Ahora estoy en casa al estilo de James Stewart en La ventana indiscreta, pero con menos tramo de escayola (afortunadamente) y sin patio interior de esos cotillos para espiar a los vecinos, así que no creo que de este infortunio salga una historia hitchcockiana. Con las articulaciones de los brazos doloridas por el uso de las muletas (nunca habría pensado que cueste tanto aprender a usar esos chismes; a mí se me da fatal), un botín de escayola que pesa un quintal y contando los días como esos presidiarios que van pintando rayitas en la sucia pared de su celda (es un decir; las paredes de casa están intactas).
Y esto es lo que hay.

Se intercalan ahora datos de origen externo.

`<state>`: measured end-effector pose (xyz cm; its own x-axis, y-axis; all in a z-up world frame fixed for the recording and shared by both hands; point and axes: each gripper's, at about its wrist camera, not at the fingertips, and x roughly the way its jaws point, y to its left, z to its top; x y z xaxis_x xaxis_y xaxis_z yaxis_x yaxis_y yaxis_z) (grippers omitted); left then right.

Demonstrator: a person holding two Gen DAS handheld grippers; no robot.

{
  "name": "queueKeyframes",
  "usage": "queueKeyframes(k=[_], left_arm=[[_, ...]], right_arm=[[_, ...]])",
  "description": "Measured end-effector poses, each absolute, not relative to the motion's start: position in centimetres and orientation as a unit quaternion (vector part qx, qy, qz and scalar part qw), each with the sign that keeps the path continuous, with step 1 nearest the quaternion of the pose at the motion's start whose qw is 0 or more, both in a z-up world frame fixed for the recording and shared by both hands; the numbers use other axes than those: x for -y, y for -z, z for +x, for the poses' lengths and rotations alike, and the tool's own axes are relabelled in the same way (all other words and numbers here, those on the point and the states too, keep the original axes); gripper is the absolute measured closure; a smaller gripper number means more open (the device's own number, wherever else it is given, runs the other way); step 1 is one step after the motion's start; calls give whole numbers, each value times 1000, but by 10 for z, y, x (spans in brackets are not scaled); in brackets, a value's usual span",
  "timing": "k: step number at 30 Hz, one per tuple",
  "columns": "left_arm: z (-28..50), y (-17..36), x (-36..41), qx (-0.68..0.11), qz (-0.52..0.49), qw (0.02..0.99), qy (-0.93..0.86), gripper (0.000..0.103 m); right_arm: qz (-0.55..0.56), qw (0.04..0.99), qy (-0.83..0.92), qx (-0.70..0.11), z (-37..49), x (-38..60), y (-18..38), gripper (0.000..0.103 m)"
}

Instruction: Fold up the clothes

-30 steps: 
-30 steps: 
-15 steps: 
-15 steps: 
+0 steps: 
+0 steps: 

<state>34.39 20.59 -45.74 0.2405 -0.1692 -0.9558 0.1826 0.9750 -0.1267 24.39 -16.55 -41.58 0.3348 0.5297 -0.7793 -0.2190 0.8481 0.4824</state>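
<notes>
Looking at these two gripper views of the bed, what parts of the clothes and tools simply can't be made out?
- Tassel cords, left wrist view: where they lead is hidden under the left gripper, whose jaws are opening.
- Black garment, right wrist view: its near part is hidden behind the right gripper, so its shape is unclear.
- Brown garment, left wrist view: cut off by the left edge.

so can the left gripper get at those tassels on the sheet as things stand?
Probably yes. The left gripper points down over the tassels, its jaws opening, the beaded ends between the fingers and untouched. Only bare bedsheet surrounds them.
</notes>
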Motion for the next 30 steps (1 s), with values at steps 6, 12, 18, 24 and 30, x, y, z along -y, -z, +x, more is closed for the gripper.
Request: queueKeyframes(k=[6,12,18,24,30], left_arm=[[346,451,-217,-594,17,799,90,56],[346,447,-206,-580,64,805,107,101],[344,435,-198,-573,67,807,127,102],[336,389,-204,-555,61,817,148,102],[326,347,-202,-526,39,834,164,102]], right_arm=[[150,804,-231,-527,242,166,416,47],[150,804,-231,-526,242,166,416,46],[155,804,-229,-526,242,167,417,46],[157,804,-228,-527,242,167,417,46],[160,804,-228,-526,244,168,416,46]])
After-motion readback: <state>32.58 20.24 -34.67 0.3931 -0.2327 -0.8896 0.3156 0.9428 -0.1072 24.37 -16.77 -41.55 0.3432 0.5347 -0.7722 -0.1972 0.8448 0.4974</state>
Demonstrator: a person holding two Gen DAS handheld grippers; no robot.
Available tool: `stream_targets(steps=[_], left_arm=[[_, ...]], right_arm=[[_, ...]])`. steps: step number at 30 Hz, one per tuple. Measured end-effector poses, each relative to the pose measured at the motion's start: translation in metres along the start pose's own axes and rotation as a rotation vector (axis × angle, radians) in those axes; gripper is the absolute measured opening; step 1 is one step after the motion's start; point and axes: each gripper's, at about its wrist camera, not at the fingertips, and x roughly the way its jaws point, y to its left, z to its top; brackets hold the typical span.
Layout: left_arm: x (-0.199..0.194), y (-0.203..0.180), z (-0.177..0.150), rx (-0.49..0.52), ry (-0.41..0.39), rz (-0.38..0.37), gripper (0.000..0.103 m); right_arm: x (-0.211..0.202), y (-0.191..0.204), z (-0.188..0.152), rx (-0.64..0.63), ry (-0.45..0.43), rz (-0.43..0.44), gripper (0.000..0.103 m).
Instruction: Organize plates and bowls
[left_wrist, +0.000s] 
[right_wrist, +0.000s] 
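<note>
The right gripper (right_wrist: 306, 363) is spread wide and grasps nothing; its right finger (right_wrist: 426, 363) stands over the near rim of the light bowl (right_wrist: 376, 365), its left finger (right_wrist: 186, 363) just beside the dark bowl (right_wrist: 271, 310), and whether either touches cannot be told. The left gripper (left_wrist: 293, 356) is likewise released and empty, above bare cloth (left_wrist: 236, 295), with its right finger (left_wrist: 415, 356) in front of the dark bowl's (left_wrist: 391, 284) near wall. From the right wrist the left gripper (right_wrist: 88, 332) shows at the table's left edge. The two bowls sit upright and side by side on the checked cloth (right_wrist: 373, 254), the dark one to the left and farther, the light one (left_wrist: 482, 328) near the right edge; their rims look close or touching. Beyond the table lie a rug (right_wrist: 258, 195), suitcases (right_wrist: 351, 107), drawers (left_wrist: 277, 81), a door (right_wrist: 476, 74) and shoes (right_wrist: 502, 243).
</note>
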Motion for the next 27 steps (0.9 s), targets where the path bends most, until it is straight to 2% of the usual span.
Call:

Aprovecharé el tiempo de reposo forzado para avanzar con mi novela usando el portátil, leeré los libros que tengo pendientes (muy pocos, porque estos días de "postración" estoy leyendo mucho) y me asomaré de vez en cuando a esta casa.
Por cierto, de los libros que he leído este verano, recomiendo encarecidamente:
La luna roja, de Luis Leante (a este autor lo descubrí con Mira si yo te querré. Esta es la segunda novela suya que leo y, desde luego, no será la última).
También me ha gustado mucho La cinta roja de Carmen Posadas, una novela muy bien documentada que se desarrolla durante los años de la Revolución Francesa.
Como sin duda devoraré más libros, seguiré comentando.